The new open home: study reveals benefits of virtual reality

A study utilising more than 4000 housing transactions has found that virtual reality can reduce a property’s time on the market and increase physical inspections.

Virtual reality can be game-changing when it comes to marketing and selling homes, according to a study by University of Auckland researchers.

Properties that offer virtual reality tours attract an additional 72.3 percent prospective buyers to on-site inspections compared to properties that don’t provide virtual reality tours, say Business School researchers Professor Deborah Levy and Dr William Cheung, who, together with co-authors Chuyi Xiong and Michael Allen, utilised data from one of the largest real estate brokerages in China.

"We found that the use of virtual reality in property marketing motivates buyers to physically inspect a property, reduces the property's time on the market, and improves information transparency, narrowing the difference between the asking and transacted prices of a property," says Dr Cheung.
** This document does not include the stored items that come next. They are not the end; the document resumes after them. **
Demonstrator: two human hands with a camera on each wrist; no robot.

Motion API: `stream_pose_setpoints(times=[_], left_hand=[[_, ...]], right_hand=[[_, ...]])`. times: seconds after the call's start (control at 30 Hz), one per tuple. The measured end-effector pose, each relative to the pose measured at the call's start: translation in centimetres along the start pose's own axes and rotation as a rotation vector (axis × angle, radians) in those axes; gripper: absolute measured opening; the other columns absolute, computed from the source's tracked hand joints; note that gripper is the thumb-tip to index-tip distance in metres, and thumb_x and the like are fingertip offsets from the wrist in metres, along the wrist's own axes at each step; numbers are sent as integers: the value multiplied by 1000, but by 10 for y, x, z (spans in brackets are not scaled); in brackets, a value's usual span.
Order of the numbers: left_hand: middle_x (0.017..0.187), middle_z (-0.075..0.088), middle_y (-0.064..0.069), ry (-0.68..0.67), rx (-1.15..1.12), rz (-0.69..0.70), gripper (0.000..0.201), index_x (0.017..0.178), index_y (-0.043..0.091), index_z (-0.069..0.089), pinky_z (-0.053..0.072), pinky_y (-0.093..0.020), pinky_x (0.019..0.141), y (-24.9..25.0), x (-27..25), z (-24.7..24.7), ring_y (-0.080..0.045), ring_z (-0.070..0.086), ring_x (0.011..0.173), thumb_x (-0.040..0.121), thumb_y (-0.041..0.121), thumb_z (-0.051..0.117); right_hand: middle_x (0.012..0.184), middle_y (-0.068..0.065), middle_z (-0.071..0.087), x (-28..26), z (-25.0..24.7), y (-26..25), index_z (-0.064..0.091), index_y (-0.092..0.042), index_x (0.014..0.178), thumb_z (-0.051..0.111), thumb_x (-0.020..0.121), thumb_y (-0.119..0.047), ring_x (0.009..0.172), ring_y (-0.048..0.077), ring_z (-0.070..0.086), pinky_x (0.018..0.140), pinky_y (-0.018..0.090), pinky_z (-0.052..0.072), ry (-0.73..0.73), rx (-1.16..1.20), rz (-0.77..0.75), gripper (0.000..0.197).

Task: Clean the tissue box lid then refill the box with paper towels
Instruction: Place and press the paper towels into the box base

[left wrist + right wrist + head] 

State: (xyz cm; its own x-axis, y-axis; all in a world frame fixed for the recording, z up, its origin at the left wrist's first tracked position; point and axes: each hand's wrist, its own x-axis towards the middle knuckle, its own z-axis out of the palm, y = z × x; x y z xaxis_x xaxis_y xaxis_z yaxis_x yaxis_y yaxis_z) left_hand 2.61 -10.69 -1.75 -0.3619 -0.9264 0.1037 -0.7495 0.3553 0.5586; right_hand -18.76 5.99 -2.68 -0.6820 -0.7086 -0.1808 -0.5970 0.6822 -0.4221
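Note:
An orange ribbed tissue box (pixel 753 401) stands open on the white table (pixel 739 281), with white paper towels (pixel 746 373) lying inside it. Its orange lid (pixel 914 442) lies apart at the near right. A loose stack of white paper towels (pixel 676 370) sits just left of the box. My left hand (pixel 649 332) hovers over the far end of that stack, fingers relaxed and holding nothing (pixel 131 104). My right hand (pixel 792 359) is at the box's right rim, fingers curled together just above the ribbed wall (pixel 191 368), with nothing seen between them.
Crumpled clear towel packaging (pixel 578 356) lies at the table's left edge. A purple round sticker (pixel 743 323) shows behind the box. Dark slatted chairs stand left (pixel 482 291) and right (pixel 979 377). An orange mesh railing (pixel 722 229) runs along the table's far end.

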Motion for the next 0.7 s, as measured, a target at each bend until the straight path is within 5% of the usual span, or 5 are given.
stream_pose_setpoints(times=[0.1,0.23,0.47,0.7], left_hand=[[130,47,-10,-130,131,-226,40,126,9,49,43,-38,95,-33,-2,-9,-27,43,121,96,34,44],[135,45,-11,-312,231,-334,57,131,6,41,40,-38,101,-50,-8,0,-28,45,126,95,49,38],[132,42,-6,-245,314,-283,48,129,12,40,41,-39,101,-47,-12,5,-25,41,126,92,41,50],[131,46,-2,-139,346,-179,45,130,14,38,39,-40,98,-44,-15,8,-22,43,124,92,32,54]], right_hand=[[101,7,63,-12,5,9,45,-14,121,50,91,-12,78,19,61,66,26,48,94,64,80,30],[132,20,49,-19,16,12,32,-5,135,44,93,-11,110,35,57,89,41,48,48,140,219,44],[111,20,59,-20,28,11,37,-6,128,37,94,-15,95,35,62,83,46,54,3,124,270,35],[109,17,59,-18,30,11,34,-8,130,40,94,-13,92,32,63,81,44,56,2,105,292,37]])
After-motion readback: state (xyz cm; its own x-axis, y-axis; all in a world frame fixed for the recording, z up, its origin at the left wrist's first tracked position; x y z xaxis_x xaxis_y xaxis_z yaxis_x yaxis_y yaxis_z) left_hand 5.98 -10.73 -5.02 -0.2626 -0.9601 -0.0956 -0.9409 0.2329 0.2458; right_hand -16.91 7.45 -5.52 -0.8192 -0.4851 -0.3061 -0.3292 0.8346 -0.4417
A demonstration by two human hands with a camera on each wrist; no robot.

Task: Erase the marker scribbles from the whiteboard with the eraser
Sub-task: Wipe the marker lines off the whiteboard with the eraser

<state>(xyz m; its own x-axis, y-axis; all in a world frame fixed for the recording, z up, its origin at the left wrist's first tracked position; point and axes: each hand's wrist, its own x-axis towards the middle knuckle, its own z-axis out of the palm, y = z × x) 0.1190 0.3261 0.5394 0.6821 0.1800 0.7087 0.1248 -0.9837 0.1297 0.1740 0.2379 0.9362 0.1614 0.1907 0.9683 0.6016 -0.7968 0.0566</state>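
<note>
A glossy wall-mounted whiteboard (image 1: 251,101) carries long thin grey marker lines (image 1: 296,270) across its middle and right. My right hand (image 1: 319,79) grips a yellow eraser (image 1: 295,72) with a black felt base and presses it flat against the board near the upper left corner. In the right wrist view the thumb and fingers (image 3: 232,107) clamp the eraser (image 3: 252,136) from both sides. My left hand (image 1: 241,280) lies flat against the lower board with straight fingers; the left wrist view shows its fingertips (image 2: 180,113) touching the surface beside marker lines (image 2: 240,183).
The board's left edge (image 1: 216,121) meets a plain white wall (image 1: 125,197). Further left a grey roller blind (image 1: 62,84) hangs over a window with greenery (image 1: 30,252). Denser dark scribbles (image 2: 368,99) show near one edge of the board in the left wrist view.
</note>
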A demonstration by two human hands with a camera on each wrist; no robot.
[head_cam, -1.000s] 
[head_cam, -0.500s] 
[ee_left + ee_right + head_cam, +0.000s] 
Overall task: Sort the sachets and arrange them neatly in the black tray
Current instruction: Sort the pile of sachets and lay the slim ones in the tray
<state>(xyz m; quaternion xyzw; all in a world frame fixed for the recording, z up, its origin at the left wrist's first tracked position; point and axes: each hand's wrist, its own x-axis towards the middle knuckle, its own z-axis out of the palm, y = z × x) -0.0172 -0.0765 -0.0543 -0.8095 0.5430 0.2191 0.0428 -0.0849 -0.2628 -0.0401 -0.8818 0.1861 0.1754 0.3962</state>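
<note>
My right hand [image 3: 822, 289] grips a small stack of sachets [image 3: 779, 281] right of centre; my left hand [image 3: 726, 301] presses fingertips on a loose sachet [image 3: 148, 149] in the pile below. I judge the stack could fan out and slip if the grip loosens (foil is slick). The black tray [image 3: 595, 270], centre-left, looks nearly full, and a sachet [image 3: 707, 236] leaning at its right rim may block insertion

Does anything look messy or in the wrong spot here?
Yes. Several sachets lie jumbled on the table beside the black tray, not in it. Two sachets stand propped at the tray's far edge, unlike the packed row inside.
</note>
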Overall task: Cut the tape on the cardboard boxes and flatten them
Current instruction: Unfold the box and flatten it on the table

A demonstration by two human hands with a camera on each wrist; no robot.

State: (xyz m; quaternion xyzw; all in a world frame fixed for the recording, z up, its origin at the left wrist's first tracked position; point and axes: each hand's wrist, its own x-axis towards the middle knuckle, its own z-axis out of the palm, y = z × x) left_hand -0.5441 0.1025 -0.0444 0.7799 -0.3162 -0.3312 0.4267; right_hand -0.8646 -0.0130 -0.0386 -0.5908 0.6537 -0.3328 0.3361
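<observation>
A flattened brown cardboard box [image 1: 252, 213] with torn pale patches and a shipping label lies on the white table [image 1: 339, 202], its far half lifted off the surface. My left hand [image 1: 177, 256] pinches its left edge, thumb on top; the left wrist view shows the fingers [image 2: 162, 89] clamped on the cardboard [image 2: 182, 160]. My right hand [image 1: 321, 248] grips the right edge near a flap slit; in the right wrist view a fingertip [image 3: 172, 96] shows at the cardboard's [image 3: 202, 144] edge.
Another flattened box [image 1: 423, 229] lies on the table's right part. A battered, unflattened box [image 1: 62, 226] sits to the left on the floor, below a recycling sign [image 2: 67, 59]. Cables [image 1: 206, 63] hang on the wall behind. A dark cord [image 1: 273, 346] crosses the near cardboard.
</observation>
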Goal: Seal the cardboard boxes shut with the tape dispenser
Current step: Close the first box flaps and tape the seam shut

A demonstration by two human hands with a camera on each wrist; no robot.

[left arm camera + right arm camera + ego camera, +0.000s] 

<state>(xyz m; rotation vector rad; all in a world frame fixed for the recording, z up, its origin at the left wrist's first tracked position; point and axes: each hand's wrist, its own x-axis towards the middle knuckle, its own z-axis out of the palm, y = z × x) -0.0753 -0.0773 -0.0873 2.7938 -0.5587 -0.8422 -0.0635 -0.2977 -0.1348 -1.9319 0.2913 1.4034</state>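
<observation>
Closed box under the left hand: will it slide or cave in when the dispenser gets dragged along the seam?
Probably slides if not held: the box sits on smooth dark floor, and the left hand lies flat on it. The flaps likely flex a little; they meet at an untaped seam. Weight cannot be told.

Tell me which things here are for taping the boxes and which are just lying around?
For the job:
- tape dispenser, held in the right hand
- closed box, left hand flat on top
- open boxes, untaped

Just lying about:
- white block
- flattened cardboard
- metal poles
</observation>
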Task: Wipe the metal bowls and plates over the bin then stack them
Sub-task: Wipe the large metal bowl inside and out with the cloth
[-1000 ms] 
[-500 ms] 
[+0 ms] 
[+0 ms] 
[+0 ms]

The study data includes residential property sales from 14 districts in Wuhan, and in total, more than 4,000 housing transactions were analysed. The transaction data contains each property's characteristics and whether virtual reality (VR) was incorporated in marketing the property.

In the near future, I believe virtual reality will be commonly utilised here as it is in China for viewing properties. I think it will become the norm.

Professor Deborah Levy Faculty of Business and Economics

In addition, the dataset includes detailed social media interactions for each property, including numbers of followers and viewers.

This kind of social interaction information displayed on the property listing pages, especially the number of followers of properties, also helps to increase physical visits, according to the study, with a 1 percent increase in followers leading to a 21 percent increase in potential buyers visiting the houses.

Meanwhile, the use of virtual reality in property listings reduces the time on the market by 6.41 percent. It can also enhance market transparency, resulting in the narrowing of the bid-ask price spread by 2 percent.

Levy and Cheung believe New Zealand will soon catch up to overseas players already utilising virtual reality to market properties.

"We can all benefit from this tech," says Levy. "It's efficient - you can sit at your computer and have a nosy from the comfort of your home, so there's fun in that, but it also gives you much more of a real-life feel of a property before you have to go and spend time and money looking in person.

“In the near future, I believe virtual reality will be commonly utilised here as it is in China for viewing properties. I think it will become the norm."

Dr William Cheung
Dr William Cheung's research primarily focuses on property markets, including understanding the roles governments and institutions can play in shaping sustainable housing markets.

Cheung says a virtual home tour is a relatively inexpensive endeavour for potential buyers who can purchase affordable headsets starting at around $30 for use with a smartphone.

The investment for real estate companies looking to offer VR experiences in New Zealand will, of course, be more substantial, says Cheung.

“I did a lot of VR tours of apartments in China - these 3d virtual tours are very sophisticated and provide a high-quality experience of the property.

“This technology is making it easier for many people to find their dream home."